WHAT TO PRODUCE: Below are some entries. Repeat exactly the lines from the one with "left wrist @" through the one with "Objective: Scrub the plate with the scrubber", and only those.

═════ DATA EXCERPTS ═════

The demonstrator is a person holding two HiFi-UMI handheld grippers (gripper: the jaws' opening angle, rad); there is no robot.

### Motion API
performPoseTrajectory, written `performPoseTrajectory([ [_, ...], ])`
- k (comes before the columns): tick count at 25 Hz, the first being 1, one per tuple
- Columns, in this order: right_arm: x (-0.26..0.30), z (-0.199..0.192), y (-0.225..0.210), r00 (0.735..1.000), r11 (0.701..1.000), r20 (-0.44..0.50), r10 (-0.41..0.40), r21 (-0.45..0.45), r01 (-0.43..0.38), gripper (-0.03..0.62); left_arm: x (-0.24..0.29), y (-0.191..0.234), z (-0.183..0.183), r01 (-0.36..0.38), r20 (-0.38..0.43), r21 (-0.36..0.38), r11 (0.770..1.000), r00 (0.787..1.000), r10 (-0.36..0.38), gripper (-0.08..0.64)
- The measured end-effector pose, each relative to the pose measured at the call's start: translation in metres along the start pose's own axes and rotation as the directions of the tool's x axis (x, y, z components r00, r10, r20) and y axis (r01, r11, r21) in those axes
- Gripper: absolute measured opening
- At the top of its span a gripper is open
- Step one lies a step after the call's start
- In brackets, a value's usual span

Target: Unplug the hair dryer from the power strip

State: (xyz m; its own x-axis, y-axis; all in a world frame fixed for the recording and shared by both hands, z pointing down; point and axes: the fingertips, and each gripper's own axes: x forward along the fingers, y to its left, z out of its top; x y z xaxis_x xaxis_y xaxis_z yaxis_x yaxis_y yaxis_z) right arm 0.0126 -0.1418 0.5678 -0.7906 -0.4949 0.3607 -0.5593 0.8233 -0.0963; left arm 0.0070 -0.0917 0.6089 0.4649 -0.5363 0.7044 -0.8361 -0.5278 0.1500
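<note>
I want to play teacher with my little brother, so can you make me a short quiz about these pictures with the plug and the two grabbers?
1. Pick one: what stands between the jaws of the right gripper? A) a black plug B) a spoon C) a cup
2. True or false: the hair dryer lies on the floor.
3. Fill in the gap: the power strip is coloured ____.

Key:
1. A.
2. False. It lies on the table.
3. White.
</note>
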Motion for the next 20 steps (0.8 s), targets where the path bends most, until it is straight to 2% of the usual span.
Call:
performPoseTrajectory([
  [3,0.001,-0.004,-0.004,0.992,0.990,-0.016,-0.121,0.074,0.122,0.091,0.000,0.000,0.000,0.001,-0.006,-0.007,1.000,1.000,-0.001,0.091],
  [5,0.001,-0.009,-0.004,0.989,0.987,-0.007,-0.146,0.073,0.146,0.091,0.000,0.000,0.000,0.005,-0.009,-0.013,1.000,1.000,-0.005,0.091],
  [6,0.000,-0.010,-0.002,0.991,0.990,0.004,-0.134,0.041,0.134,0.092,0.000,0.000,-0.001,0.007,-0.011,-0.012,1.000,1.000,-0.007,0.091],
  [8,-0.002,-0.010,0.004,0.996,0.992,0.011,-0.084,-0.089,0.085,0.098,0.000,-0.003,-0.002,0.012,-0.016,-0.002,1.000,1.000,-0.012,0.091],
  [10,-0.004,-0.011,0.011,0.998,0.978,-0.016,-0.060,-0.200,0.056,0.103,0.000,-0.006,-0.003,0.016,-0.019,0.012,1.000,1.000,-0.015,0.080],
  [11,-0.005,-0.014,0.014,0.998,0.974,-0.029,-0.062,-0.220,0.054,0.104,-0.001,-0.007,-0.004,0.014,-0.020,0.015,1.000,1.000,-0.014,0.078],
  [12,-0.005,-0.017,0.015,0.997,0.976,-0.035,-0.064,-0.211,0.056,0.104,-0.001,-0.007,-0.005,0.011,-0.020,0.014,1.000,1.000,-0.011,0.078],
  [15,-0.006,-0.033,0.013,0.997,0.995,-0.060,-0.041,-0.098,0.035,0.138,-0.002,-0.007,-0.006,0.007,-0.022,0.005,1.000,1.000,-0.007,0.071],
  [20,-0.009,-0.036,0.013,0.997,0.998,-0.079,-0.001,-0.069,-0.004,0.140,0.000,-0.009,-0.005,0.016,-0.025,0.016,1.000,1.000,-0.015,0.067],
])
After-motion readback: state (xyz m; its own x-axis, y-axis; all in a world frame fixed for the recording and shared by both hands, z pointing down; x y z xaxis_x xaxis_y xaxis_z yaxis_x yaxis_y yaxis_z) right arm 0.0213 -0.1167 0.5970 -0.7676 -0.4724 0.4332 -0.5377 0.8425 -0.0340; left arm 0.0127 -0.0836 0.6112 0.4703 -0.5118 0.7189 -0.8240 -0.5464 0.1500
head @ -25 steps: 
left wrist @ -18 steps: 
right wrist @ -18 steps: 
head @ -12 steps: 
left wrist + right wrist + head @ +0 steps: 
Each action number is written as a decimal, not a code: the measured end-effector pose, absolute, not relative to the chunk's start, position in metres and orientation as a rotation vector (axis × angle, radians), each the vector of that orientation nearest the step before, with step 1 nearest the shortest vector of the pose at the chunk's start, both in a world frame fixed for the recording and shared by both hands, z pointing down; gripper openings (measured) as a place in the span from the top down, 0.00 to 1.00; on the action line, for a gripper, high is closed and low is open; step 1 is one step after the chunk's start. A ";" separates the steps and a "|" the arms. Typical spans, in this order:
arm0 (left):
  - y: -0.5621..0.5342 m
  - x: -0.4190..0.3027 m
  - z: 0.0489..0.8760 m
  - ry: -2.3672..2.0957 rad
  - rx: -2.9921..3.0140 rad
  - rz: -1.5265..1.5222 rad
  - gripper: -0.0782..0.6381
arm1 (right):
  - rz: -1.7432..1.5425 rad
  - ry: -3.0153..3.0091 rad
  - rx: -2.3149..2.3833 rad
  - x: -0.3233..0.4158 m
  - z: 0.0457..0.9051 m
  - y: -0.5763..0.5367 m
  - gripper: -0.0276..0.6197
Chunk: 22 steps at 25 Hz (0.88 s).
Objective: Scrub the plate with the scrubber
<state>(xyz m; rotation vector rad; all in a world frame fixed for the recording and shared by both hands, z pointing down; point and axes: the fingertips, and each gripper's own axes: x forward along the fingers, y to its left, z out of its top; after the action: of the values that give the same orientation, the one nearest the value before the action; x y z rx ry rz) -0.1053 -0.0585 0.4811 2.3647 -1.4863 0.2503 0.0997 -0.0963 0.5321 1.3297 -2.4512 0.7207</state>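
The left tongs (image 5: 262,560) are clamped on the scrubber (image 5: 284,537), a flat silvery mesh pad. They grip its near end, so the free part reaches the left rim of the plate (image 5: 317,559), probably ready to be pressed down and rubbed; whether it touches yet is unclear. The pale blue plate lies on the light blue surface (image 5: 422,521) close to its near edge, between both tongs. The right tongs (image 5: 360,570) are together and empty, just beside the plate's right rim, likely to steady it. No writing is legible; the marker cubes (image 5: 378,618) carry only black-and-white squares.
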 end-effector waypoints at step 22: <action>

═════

FINISHED TASK:
left wrist @ -18 steps: 
right wrist @ -18 steps: 
head @ -12 steps: 
left wrist + right wrist + head @ +0 steps: 
Each action number is written as a decimal, not a code: the measured end-effector pose, absolute, not relative to the chunk's start, position in metres and orientation as a rotation vector (axis × angle, radians), each the vector of that orientation nearest the step before, with step 1 nearest the shortest vector of the pose at the chunk's start, both in a world frame fixed for the recording and shared by both hands, z pointing down; gripper openings (measured) as a place in the span from the top down, 0.00 to 1.00; on the action line, for a gripper, high is closed and low is open; step 1 is one step after the chunk's start. A ";" separates the steps and a "|" the arms. Typical spans, in this order:
arm0 (left):
  - y: -0.5621..0.5342 m
  - x: -0.4190..0.3027 m
  - z: 0.0489..0.8760 m
  - ry: -2.3672..2.0957 rad
  - rx: -2.9921..3.0140 rad
  - rz: -1.5265..1.5222 rad
  - gripper: -0.0782..0.6381
arm1 (right):
  - rz: -1.7432..1.5425 rad
  - ry: -3.0153..3.0091 rad
  - rx: -2.3149..2.3833 rad
  - x: -0.3233..0.4158 m
  - z: 0.0457..0.9051 m
  - y: -0.5763..0.5367 m
  - gripper: -0.0276..0.6197
Chunk: 22 steps at 25 Hz (0.88 s).
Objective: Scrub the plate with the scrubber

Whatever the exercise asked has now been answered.